Sunday, October 9, 2011

An Irish man went to confession ......... (more WEB humour)

An Irish man went to confession in St. Patrick Catholic Church. 'Father', he confessed, 'it has been one month since my last confession. I had sex with Nookie Green twice last month.'
The priest told the sinner, 'You are forgiven. Go out and say three Hail Mary's.'
Soon thereafter, another Irish man entered the confessional. 'Father, it has been two months since my last confession. I've had sex with Nookie Green twice a week for the past two months.'
This time, the priest questioned, 'Who is this Nookie Green?'
'A new woman in the neighborhood,' the sinner replied.
'Very well,' sighed the priest. Go and say ten Hail Mary's.
At mass that Sunday morning, as the priest prepared to deliver the sermon, a tall, voluptuous, drop-dead gorgeous redheaded woman entered the sanctuary. The eyes of every man in the church fell upon her as she slowly sashayed up the aisle and sat down right in front of the priest. Her dress was green and very short, and she wore matching, shiny emerald-green shoes.
The priest and the altar boy gasped as the woman in the green dress and matching green shoes sat with her legs spread slightly apart, but just enough to realize she wasn't wearing any underwear.
The priest turned to the altar boy and whispered, 'Is that Nookie Green?'
The bug-eyed altar boy couldn't believe his ears but managed to calmly reply, 'No Father, I think it's just a reflection from her shoes'...........

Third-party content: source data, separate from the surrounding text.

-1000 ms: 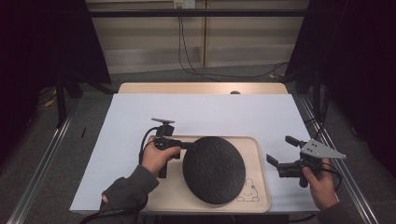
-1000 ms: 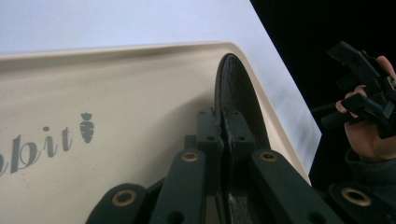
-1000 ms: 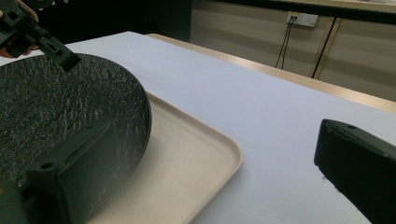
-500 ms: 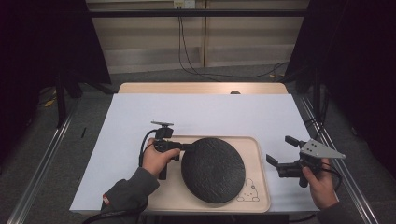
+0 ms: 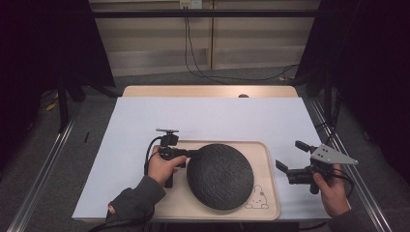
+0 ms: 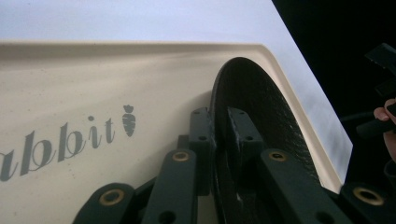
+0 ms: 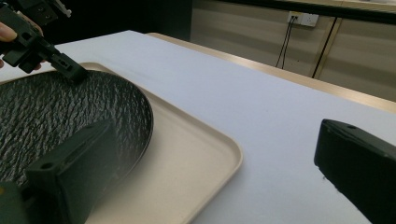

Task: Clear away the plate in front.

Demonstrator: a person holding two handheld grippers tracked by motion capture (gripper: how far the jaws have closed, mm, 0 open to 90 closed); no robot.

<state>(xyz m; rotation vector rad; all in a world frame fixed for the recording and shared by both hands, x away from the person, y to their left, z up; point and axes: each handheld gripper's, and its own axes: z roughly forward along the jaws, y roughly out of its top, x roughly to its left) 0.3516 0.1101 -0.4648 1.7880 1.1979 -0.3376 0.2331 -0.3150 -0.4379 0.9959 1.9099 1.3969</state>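
Observation:
A round black plate (image 5: 220, 176) with a rough surface lies on a beige tray (image 5: 179, 205) near the table's front. My left gripper (image 5: 193, 153) is shut on the plate's left rim, held by a hand over the tray's left part. In the left gripper view both jaws clamp the plate (image 6: 261, 107) edge-on above the tray (image 6: 116, 79), with the left gripper (image 6: 218, 126) closed tight. My right gripper (image 5: 289, 154) stands open just right of the tray, nothing in it. In the right gripper view the open right gripper (image 7: 215, 135) faces the plate (image 7: 60, 121) and tray (image 7: 187, 154).
A white sheet (image 5: 208, 118) covers the table, with a wooden strip (image 5: 208, 91) bare at the back. A rabbit drawing (image 5: 257, 198) marks the tray's front right corner. Metal rails (image 5: 43, 169) run along the floor on both sides.
The plate has edged very slightly to the left with the left gripper still on its rim. The right gripper has kept still.

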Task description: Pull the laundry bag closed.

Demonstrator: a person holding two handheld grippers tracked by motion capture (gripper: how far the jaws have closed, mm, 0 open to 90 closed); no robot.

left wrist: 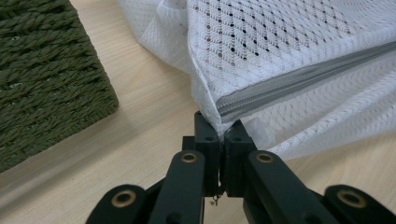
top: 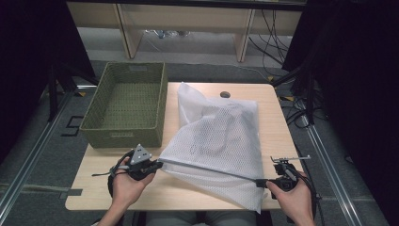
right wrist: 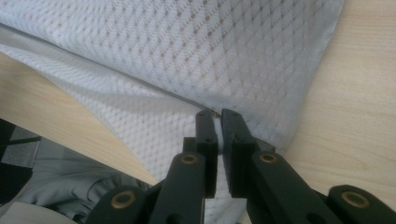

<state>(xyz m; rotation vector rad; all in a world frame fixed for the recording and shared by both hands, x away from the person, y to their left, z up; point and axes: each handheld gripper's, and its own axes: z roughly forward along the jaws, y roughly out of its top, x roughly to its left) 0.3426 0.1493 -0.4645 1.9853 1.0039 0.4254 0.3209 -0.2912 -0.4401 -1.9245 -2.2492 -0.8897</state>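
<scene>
Each hand carries a black two-jaw tool: the left tool (top: 159, 164) wears a grey three-cornered plate with dark holes, the right tool (top: 259, 181) a thin metal bracket (brass-coloured rivets stud the black jaw links). Black cables trail off.

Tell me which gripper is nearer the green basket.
Left. The left gripper sits just below the green basket's near wall; the right gripper is across the mesh bag.

A green woven basket (top: 124, 106) stands on the far left part of the light wooden table (top: 179, 190), its left side hanging past the table's edge. A small round hole (top: 225, 94) sits near the table's far edge. Beyond it, a pale wooden bench (top: 188, 21) stands on grey floor (top: 42, 165), with black cables (top: 270, 33) trailing at the right.
</scene>
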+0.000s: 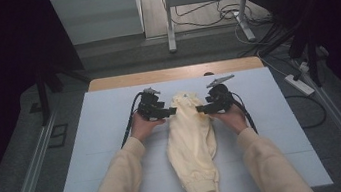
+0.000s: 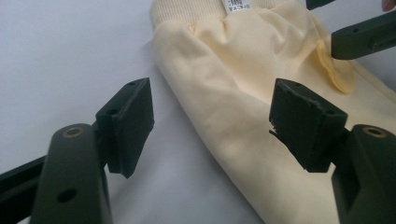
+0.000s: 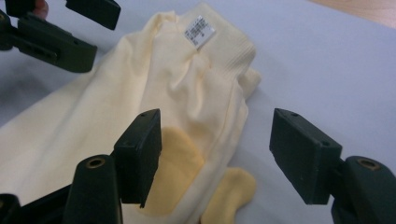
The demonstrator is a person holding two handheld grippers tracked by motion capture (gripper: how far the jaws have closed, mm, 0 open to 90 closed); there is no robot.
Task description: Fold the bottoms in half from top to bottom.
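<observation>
A pale yellow garment [image 1: 191,141] lies folded lengthwise on the white table top [image 1: 105,150], its ribbed waistband with a white label [image 3: 200,31] at the far end and a cuffed end toward the person. My left gripper [image 1: 169,111] is open at the garment's left edge near the waistband; in the left gripper view its jaws straddle that edge [image 2: 219,107]. My right gripper [image 1: 201,108] is open at the right edge, where a darker yellow lining [image 3: 180,163] sticks out. Nothing is held between either pair of jaws.
The white table top sits on a wooden table [image 1: 175,73]. Beyond it are a metal stand [image 1: 205,0] and cables [image 1: 228,14] on the floor, and a power strip [image 1: 299,84] lies to the right. Rails run along both sides.
</observation>
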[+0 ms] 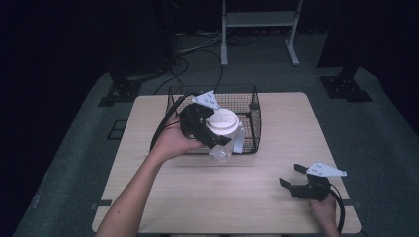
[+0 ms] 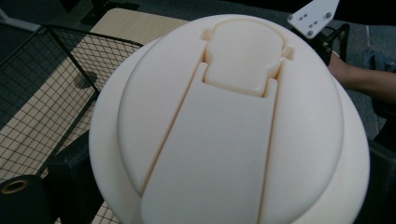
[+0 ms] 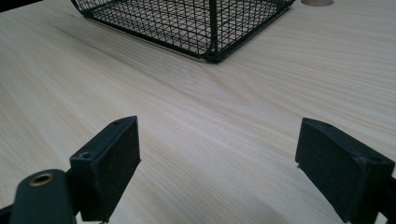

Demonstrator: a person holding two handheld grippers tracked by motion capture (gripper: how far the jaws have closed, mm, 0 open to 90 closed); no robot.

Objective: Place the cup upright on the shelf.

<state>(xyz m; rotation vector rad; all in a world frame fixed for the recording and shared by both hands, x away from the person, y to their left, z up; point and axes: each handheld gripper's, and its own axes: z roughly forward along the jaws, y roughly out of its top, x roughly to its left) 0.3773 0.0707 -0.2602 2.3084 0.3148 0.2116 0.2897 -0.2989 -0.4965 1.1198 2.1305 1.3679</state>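
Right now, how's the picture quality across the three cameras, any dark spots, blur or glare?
High view: the table is lit, its surroundings nearly black, the image slightly soft. Left gripper view: the cream lid sits very close, evenly lit, without harsh glare. Right gripper view: the wood grain is sharp, the near pads slightly soft.

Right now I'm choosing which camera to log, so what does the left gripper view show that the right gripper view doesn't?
Left gripper view alone: the cream lid up close, held between that gripper's jaws, and the other hand's grey plate. Right gripper view alone: its own right gripper, jaws wide apart over bare wood with nothing between them. Both share the black wire basket and the wooden table.
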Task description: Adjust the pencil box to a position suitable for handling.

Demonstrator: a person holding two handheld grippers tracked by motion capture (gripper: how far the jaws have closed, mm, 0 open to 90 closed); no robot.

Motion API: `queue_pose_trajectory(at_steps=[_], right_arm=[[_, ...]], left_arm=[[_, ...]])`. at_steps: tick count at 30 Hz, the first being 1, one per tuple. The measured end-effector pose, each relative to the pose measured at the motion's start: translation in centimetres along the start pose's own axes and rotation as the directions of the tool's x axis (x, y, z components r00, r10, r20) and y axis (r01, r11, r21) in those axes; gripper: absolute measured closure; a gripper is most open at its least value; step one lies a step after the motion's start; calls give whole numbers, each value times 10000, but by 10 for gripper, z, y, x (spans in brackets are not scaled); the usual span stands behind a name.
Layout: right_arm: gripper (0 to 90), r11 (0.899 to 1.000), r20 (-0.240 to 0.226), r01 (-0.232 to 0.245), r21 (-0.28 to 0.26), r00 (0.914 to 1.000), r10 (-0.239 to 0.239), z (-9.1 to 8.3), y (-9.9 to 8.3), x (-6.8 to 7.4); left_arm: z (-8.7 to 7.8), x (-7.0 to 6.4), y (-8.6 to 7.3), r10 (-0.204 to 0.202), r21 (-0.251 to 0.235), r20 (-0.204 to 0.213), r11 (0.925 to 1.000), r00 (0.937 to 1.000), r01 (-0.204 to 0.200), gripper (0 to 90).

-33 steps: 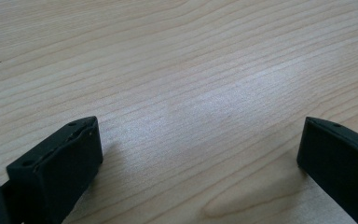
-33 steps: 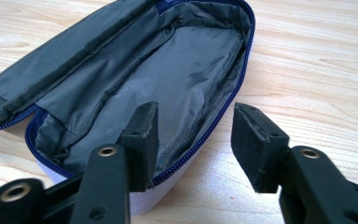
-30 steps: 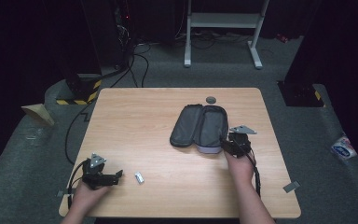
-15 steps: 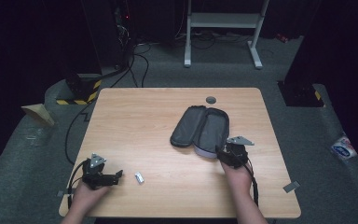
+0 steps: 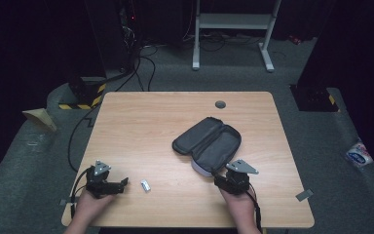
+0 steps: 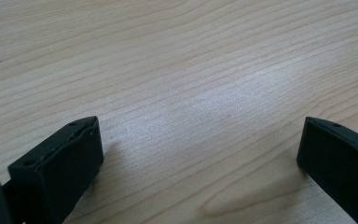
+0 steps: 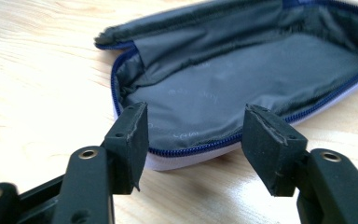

Friday, September 23, 2011

Little Johnny Joke

Over the X-mas holidays Little Johnny went to visit his Grandparents while Mom & Dad got some much needed rest.
Everything was going well until one day when the snow turned into a blizzard. Little Johnny was kept in and started to get into trouble, so his Grandma decided he should help her bake some cookies. Pandering to his sweet-tooth, he agreed and for a while things were peaceful.
Always curious, Little Johnny asked, "Gramma, how old are you?"
She looked at him and replied, "We don't talk about things like that Johnny," and went back to rolling out the dough.
A few minutes later Little Johnny asked, "Gramma, how much do you weigh?"
She stopped cutting out cookie blanks and in an almost harsh tone said, "Now Johnny, I told you that we don't talk about things like that."
Disappointed Johnny waited until they put the first cookie sheet into the over and then asked, "Gramma, why does Gran-pa sleep on the couch every night?"
In an almost scolding tone she snapped, "Johnny, we REALLY don't talk about that."
Little Johnny went into the living room where his Grandpa was watching TV, crawled up in his lap and said, "Gran-pa, Gramma won't tell me nuttin'."
"What won't she tell you Johnny?"
"I ask'd her how old she was, and how much she weighed, and why you sleep on the couch?" replied his favorite Grandson.
Thinking about it while they watched TV together, the older man told him, "Johnny, over there on the table is your Grandmother's purse. In the side pocket is her Driver's License and that will tell you everything you need to know." Johnny jumped down, ran over to the purse and got out the plastic card. It took him a few minutes but he read every word. All excited now, he ran back into the kitchen where his Grandmother was pulling the first batch of cookies out of the oven. Jumping up and down with excitement he exclaimed, "Gramma, Gramma, it says right here that you're 68 years old, an' you weigh 240 pounds and it also says right here why Gran-pa sleeps on the couch!"
Shocked, she just looked at her Grandson as he proudly told her, "Yea Gramma, it say right here that you got an "F" in sex.
ALSO: Check out the new animated - Little Johnny: The Movie (2011) - pretty hilarious those Aussie's are!!!

Monday, September 19, 2011

Found on the WEB - LOL

The Newfies have solved their own fuel problems
They imported 50 million tonnes of sand from the Arabs and they're going to drill for their own oil.


Me buddy’s missus left him last Thursday, she said she was going out for a pint of milk and never came back!
I asked him how he was coping and he said,
"Not bad, I've been using that powdered stuff."


Newfoundlanders find a mirror in the road. The first one picks it up and says, "Lard Jasus, I knows this face but I can't put a name to it."
The second picks it up and says, "You stupid bastard, it's me!"